Towards Self-Adaptive Pseudo-Label Filtering for Semi-Supervised Learning
This addresses a bottleneck in semi-supervised learning for practitioners by automating filtering to enhance model accuracy, though it is incremental as it builds on existing SSL methods.
The paper tackles the problem of hand-crafted pseudo-label filtering in semi-supervised learning, which discards correct labels and selects incorrect ones, by proposing a self-adaptive filter that models confidence distributions to improve performance, achieving gains especially with scarce labeled data.
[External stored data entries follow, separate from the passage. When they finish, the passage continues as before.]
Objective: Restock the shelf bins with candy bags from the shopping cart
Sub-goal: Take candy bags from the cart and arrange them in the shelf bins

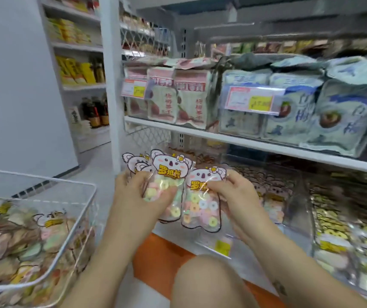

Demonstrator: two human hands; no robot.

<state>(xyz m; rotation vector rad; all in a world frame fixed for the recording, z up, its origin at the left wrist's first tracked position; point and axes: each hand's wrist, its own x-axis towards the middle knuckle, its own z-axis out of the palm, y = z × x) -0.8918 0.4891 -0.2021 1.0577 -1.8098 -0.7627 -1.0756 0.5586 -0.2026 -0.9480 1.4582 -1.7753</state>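
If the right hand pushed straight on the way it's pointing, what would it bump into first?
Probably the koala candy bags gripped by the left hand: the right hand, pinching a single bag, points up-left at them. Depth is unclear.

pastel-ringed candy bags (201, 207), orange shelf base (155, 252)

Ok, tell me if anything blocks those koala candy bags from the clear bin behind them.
Nothing solid shows between the koala candy bags and the clear bin; only its own transparent front wall to lift them over.
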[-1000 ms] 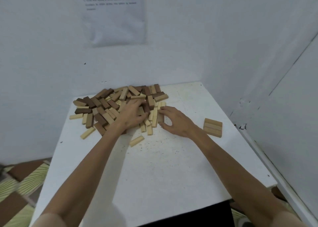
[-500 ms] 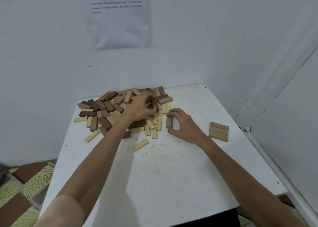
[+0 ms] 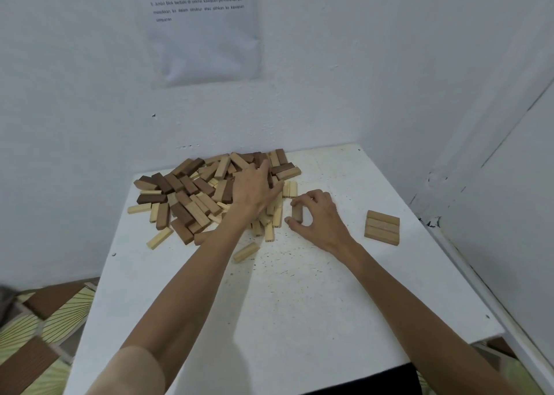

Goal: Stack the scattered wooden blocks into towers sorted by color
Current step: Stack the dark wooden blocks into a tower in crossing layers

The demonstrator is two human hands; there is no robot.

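Where tan block (image 3: 297, 213) sits at right edge of mixed brown-tan pile (image 3: 186, 190), frame centre, right hand (image 3: 320, 217) pinches it, fingers curled round. Left hand (image 3: 254, 190) flat on pile, fingers straight. Three-block tan row (image 3: 382, 227) on white tabletop (image 3: 299, 304), right of centre, well apart.

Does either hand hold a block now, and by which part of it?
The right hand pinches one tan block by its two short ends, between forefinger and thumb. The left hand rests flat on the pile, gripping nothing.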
Recent semi-supervised learning (SSL) methods typically include a filtering strategy to improve the quality of pseudo labels. However, these filtering strategies are usually hand-crafted and do not change as the model is updated, resulting in a lot of correct pseudo labels being discarded and incorrect pseudo labels being selected during the training process. In this work, we observe that the distribution gap between the confidence values of correct and incorrect pseudo labels emerges at the very beginning of the training, which can be utilized to filter pseudo labels. Based on this observation, we propose a Self-Adaptive Pseudo-Label Filter (SPF), which automatically filters noise in pseudo labels in accordance with model evolvement by modeling the confidence distribution throughout the training process. Specifically, with an online mixture model, we weight each pseudo-labeled sample by the posterior of it being correct, which takes into consideration the confidence distribution at that time. Unlike previous handcrafted filters, our SPF evolves together with the deep neural network without manual tuning. Extensive experiments demonstrate that incorporating SPF into the existing SSL methods can help improve the performance of SSL, especially when the labeled data is extremely scarce.